* _Task description_
Without skipping or changing anything, print all the entries.

* _The input_
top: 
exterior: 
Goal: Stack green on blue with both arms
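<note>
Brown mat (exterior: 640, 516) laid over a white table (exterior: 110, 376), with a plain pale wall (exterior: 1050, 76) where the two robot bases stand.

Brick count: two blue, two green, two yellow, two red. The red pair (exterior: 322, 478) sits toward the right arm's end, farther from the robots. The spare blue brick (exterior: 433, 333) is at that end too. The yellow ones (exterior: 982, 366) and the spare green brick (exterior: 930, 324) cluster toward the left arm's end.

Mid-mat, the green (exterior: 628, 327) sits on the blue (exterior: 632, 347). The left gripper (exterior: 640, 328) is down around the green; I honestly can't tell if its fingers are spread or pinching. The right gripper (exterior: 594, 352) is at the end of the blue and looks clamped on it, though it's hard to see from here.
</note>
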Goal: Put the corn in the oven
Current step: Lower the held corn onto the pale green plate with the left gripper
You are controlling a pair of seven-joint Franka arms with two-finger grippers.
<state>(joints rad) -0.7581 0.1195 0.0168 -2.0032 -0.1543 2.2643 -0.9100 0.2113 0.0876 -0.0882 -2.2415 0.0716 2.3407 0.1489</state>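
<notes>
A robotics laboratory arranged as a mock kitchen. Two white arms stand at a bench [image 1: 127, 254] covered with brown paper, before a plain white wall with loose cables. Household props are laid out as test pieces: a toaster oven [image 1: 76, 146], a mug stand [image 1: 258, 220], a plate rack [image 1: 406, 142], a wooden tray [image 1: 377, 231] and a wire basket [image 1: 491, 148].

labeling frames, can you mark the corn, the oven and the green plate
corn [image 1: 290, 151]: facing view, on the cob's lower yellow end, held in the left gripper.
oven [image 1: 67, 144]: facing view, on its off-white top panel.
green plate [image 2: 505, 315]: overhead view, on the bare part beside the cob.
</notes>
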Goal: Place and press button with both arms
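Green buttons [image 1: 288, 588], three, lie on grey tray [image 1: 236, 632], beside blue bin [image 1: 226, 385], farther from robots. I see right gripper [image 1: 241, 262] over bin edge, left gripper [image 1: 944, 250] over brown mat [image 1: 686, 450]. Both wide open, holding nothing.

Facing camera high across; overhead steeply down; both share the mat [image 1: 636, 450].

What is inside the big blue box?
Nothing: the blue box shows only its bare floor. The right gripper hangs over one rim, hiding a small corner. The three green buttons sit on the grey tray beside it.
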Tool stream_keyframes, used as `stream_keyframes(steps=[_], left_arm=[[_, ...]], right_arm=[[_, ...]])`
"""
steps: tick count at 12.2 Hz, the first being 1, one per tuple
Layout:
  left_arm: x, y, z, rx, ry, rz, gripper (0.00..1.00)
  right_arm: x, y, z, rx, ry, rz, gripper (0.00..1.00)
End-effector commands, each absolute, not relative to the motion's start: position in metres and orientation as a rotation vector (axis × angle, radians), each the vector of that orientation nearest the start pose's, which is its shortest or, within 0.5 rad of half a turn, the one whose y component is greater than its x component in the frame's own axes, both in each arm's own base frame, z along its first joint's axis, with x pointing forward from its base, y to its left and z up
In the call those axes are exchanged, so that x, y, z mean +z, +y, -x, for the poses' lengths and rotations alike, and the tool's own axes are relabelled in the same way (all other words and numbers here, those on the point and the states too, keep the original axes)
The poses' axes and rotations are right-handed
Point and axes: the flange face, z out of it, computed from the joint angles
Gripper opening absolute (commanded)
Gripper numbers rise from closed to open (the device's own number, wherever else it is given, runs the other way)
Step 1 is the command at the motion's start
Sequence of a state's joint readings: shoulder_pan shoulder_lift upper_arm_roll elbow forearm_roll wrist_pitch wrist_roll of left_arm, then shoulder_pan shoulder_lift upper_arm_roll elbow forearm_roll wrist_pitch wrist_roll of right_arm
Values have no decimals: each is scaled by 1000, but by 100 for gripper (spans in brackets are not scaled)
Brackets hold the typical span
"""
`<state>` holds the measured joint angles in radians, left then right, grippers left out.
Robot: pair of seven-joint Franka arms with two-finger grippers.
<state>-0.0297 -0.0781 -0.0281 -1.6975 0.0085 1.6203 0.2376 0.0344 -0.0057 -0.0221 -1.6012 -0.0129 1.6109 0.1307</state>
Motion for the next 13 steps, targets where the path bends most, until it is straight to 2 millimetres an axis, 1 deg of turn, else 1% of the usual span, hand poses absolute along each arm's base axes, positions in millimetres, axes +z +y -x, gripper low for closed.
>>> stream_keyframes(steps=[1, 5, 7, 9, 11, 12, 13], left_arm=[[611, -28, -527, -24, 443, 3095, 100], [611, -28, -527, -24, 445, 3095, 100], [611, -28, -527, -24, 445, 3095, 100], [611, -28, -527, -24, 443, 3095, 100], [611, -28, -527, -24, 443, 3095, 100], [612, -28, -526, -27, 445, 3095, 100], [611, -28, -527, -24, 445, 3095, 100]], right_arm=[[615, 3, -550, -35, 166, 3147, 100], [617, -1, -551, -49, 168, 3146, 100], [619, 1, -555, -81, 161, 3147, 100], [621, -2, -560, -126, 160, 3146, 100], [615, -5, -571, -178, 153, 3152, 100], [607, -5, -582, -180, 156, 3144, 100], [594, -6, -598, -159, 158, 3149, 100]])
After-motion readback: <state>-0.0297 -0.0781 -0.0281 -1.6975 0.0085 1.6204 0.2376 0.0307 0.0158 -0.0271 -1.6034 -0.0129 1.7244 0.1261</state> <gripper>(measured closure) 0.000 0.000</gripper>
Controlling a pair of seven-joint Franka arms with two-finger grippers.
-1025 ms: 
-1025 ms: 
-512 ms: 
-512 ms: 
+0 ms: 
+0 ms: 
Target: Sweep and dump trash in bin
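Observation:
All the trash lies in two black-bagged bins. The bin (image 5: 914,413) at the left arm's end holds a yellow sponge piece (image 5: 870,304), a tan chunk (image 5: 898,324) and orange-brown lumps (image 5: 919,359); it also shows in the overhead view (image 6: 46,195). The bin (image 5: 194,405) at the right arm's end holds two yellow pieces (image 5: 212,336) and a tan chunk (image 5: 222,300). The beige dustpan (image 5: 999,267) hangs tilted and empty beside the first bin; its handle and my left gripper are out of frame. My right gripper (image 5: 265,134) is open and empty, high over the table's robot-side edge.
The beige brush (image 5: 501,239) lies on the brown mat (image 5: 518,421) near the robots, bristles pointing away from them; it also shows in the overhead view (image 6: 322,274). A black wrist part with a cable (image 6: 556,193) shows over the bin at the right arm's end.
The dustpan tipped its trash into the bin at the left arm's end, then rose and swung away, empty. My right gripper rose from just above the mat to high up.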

* _Exercise solution_
top: 
exterior: 
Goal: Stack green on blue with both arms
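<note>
Brown mat (exterior: 640, 516) laid over a white table (exterior: 110, 376), with a plain pale wall (exterior: 1050, 76) where the two robot bases stand.

Brick count: two blue, two green, two yellow, two red. The red pair (exterior: 322, 478) sits toward the right arm's end, farther from the robots. The spare blue brick (exterior: 433, 333) is at that end too. The yellow ones (exterior: 982, 366) and the spare green brick (exterior: 930, 324) cluster toward the left arm's end.

Mid-mat, the green (exterior: 628, 327) sits on the blue (exterior: 632, 347). The left gripper (exterior: 640, 328) is down around the green; I honestly can't tell if its fingers are spread or pinching. The right gripper (exterior: 594, 352) is at the end of the blue and looks clamped on it, though it's hard to see from here.
</note>
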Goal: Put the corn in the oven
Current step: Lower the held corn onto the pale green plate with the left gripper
You are controlling a pair of seven-joint Franka arms with two-finger grippers.
<state>(joints rad) -0.7581 0.1195 0.0168 -2.0032 -0.1543 2.2643 -0.9100 0.2113 0.0876 -0.0882 -2.2415 0.0716 2.3407 0.1489</state>
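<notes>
A robotics laboratory arranged as a mock kitchen. Two white arms stand at a bench [image 1: 127, 254] covered with brown paper, before a plain white wall with loose cables. Household props are laid out as test pieces: a toaster oven [image 1: 76, 146], a mug stand [image 1: 258, 220], a plate rack [image 1: 406, 142], a wooden tray [image 1: 377, 231] and a wire basket [image 1: 491, 148].

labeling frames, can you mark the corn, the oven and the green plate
corn [image 1: 290, 151]: facing view, on the cob's lower yellow end, held in the left gripper.
oven [image 1: 67, 144]: facing view, on its off-white top panel.
green plate [image 2: 505, 315]: overhead view, on the bare part beside the cob.
</notes>
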Goal: Place and press button with both arms
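Green buttons [image 1: 288, 588], three, lie on grey tray [image 1: 236, 632], beside blue bin [image 1: 226, 385], farther from robots. I see right gripper [image 1: 241, 262] over bin edge, left gripper [image 1: 944, 250] over brown mat [image 1: 686, 450]. Both wide open, holding nothing.

Facing camera high across; overhead steeply down; both share the mat [image 1: 636, 450].

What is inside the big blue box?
Nothing: the blue box shows only its bare floor. The right gripper hangs over one rim, hiding a small corner. The three green buttons sit on the grey tray beside it.
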Tool stream_keyframes, used as `stream_keyframes(steps=[_], left_arm=[[_, ...]], right_arm=[[_, ...]])`
"""
steps: tick count at 12.2 Hz, the first being 1, one per tuple
Layout:
  left_arm: x, y, z, rx, ry, rz, gripper (0.00..1.00)
  right_arm: x, y, z, rx, ry, rz, gripper (0.00..1.00)
End-effector commands, each absolute, not relative to the motion's start: position in metres and orientation as a rotation vector (axis × angle, radians), each the vector of that orientation nearest the start pose's, which is its shortest or, within 0.5 rad of half a turn, the one whose y component is greater than its x component in the frame's own axes, both in each arm's own base frame, z along its first joint's axis, with x pointing forward from its base, y to its left and z up
In the call those axes are exchanged, so that x, y, z mean +z, +y, -x, for the poses' lengths and rotations alike, and the tool's own axes are relabelled in the same way (all other words and numbers here, those on the point and the states too, keep the original axes)
The poses' axes and rotations are right-handed
Point and axes: the flange face, z out of it, computed from the joint angles
Gripper opening absolute (commanded)
Gripper numbers rise from closed to open (the device's own number, wherever else it is given, runs the other way)
Step 1 is the command at the motion's start
Sequence of a state's joint readings: shoulder_pan shoulder_lift upper_arm_roll elbow forearm_roll wrist_pitch wrist_roll of left_arm, then shoulder_pan shoulder_lift upper_arm_roll elbow forearm_roll wrist_pitch wrist_roll of right_arm
Values have no decimals: each is scaled by 1000, but by 100 for gripper (spans in brackets are not scaled)
Brackets hold the typical span
"""
`<state>` holds the measured joint angles in radians, left then right, grippers left out.
Robot: pair of seven-joint Franka arms with two-finger grippers.
<state>-0.0297 -0.0781 -0.0281 -1.6975 0.0085 1.6203 0.2376 0.0344 -0.0057 -0.0221 -1.6012 -0.0129 1.6109 0.1307</state>
Motion for the next 13 steps, targets where the path bends most, until it is straight to 2 millimetres an axis, 1 deg of turn, else 1% of the usual span, hand poses absolute along each arm's base axes, positions in millimetres, axes +z +y -x, gripper low for closed.
>>> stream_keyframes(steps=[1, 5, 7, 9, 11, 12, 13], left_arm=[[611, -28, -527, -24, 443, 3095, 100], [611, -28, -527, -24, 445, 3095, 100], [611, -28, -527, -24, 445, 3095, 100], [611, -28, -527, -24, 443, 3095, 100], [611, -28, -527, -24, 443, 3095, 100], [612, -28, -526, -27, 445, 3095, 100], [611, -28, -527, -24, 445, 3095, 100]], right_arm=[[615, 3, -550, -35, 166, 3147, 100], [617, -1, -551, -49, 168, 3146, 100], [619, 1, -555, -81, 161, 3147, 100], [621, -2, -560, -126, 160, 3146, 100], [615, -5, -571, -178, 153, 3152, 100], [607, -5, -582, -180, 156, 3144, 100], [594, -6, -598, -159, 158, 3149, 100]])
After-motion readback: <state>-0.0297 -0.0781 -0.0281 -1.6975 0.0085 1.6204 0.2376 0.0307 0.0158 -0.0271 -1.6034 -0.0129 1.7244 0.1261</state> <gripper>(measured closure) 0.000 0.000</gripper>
Controlling a pair of seven-joint Franka arms with two-finger grippers.
-1025 ms: 
-1025 ms: 
-512 ms: 
-512 ms: 
+0 ms: 
+0 ms: 
Target: Sweep and dump trash in bin
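Observation:
All the trash lies in two black-bagged bins. The bin (image 5: 914,413) at the left arm's end holds a yellow sponge piece (image 5: 870,304), a tan chunk (image 5: 898,324) and orange-brown lumps (image 5: 919,359); it also shows in the overhead view (image 6: 46,195). The bin (image 5: 194,405) at the right arm's end holds two yellow pieces (image 5: 212,336) and a tan chunk (image 5: 222,300). The beige dustpan (image 5: 999,267) hangs tilted and empty beside the first bin; its handle and my left gripper are out of frame. My right gripper (image 5: 265,134) is open and empty, high over the table's robot-side edge.
The beige brush (image 5: 501,239) lies on the brown mat (image 5: 518,421) near the robots, bristles pointing away from them; it also shows in the overhead view (image 6: 322,274). A black wrist part with a cable (image 6: 556,193) shows over the bin at the right arm's end.
The dustpan tipped its trash into the bin at the left arm's end, then rose and swung away, empty. My right gripper rose from just above the mat to high up.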

This exercise requires no further answer.